Start of Block

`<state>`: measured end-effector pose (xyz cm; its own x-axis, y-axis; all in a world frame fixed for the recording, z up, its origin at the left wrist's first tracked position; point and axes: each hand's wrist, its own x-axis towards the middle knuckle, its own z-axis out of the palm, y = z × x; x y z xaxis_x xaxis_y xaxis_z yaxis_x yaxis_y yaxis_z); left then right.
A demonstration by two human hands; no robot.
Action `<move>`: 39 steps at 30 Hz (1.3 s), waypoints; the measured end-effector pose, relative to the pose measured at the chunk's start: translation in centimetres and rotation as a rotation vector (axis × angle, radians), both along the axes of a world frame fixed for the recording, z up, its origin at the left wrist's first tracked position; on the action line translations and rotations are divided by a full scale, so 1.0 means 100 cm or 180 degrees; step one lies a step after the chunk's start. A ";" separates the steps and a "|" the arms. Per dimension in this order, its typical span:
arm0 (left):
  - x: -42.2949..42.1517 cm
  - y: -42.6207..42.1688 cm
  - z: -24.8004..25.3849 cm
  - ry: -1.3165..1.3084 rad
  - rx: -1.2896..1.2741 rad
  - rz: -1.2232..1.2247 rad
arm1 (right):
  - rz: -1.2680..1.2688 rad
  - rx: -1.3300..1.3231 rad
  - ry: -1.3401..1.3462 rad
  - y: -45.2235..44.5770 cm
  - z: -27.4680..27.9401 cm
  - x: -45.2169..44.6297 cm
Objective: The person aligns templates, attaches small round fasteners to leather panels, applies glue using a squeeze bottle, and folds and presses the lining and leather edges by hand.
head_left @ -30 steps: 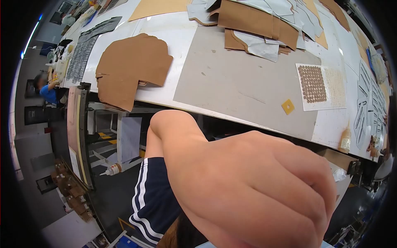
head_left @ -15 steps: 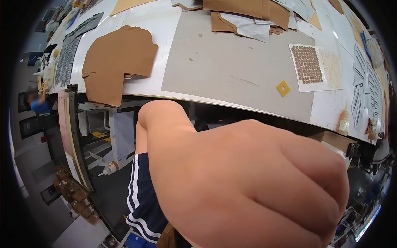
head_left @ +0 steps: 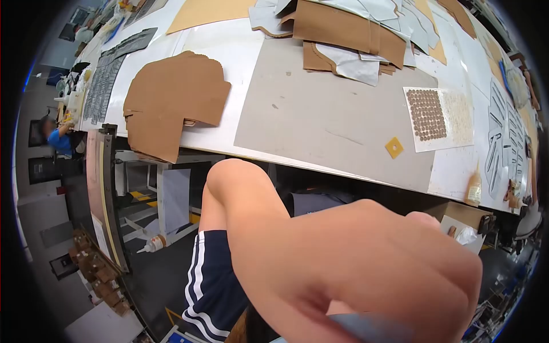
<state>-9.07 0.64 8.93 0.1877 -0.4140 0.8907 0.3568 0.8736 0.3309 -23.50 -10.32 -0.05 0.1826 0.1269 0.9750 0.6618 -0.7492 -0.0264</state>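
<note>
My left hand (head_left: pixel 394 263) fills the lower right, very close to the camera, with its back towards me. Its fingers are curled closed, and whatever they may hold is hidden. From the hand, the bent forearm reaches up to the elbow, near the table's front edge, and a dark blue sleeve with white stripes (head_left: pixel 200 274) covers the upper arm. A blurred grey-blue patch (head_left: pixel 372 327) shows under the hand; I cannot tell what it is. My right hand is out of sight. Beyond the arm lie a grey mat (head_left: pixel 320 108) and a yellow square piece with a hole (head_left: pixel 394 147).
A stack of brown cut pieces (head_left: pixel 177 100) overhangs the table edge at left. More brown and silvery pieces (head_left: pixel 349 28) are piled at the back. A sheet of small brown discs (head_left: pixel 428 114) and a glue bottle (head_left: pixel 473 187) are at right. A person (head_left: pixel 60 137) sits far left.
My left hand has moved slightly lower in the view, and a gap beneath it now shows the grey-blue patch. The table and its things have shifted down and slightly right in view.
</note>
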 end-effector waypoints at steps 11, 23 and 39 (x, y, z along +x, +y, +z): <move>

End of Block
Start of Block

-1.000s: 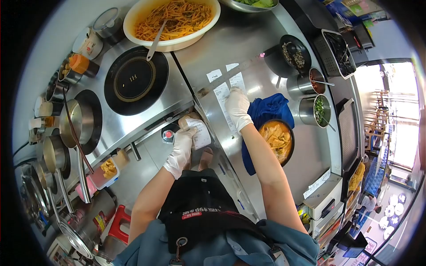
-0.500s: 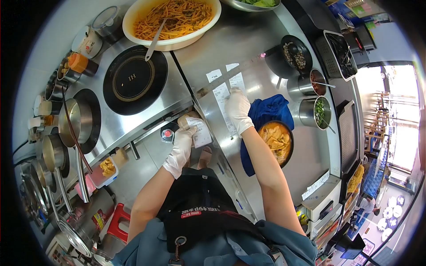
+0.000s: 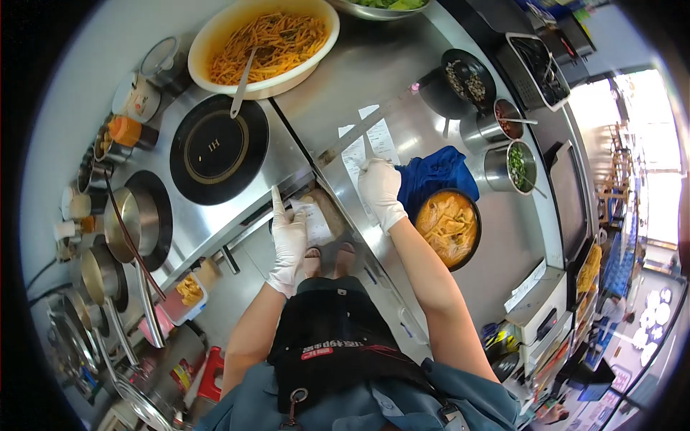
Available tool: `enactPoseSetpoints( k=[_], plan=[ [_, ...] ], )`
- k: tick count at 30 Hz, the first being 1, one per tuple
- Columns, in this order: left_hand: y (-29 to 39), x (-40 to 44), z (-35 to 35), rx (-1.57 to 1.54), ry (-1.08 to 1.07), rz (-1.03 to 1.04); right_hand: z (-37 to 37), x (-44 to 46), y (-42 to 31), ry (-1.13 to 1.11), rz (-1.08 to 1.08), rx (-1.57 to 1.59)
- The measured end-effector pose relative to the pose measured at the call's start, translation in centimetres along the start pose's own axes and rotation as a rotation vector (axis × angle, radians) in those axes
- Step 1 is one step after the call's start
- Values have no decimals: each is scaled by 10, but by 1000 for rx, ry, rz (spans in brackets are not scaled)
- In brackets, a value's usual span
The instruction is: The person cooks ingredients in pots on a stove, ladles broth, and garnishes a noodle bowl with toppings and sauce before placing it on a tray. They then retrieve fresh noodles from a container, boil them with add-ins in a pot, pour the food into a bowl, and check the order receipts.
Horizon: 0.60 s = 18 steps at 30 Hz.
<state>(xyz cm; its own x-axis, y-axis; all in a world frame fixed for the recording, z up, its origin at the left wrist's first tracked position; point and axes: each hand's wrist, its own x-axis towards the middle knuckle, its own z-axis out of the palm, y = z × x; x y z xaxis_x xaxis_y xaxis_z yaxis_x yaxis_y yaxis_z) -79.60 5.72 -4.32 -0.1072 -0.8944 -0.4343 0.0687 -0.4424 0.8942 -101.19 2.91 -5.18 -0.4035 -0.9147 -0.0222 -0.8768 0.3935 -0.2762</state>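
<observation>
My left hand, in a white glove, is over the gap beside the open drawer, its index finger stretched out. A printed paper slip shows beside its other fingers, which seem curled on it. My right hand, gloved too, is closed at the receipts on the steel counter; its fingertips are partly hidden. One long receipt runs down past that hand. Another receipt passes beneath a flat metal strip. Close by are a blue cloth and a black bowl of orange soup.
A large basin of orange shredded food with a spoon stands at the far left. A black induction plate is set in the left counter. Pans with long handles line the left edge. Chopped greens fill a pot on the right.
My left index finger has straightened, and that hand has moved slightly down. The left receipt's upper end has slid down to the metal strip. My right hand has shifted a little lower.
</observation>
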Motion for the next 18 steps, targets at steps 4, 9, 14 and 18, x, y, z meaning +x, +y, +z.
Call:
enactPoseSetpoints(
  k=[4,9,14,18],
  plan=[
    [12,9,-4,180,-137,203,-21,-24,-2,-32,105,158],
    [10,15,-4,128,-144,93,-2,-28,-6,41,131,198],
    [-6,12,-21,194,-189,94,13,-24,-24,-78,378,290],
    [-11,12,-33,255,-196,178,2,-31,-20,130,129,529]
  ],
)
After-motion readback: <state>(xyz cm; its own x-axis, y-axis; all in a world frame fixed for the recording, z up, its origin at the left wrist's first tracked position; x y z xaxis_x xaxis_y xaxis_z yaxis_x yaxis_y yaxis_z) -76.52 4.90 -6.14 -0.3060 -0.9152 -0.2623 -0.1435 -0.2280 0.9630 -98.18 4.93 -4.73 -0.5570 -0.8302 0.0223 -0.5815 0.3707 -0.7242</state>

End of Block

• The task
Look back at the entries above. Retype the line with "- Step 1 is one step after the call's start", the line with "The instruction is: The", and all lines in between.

• Solution
- Step 1 is one step after the call's start
- Values have no decimals: each is scaled by 10, but by 1000 for rx, ry, rz (spans in brackets are not scaled)
- In brackets, a value's usual span
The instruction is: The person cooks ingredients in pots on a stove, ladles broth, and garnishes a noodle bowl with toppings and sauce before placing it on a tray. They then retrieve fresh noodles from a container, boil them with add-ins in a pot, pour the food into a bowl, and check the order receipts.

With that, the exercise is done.